▶ [TASK PROMPT]: Your answer should be an exact copy of the data.

Start of Block

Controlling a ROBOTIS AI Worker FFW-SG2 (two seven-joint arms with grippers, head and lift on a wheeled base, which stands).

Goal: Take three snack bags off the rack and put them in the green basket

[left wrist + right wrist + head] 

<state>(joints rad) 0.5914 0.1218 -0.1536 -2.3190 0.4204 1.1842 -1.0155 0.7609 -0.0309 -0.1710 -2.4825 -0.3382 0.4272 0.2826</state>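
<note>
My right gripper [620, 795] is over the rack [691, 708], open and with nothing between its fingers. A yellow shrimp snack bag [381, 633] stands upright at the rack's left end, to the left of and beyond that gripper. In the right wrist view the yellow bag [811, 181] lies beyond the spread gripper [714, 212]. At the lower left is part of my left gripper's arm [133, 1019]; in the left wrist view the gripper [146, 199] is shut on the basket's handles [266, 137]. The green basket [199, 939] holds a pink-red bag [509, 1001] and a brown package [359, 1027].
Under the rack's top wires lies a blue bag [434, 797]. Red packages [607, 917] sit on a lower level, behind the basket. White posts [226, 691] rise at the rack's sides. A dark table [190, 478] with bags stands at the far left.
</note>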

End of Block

▶ [RESULT]:
Controlling a ROBOTIS AI Worker FFW-SG2 (two seven-joint arms with grippers, head and lift on a wheeled base, which stands).

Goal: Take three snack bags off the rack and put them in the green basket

[left wrist + right wrist + head] 

<state>(joints rad) 0.5914 0.1218 -0.1536 -2.3190 0.4204 1.1842 -1.0155 0.7609 -0.0309 -0.1710 -2.4825 -0.3382 0.4272 0.2826</state>
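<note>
My right gripper [620, 795] is over the rack [691, 708], open and with nothing between its fingers. A yellow shrimp snack bag [381, 633] stands upright at the rack's left end, to the left of and beyond that gripper. In the right wrist view the yellow bag [811, 181] lies beyond the spread gripper [714, 212]. At the lower left is part of my left gripper's arm [133, 1019]; in the left wrist view the gripper [146, 199] is shut on the basket's handles [266, 137]. The green basket [199, 939] holds a pink-red bag [509, 1001] and a brown package [359, 1027].
Under the rack's top wires lies a blue bag [434, 797]. Red packages [607, 917] sit on a lower level, behind the basket. White posts [226, 691] rise at the rack's sides. A dark table [190, 478] with bags stands at the far left.
</note>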

The answer has nothing more to it.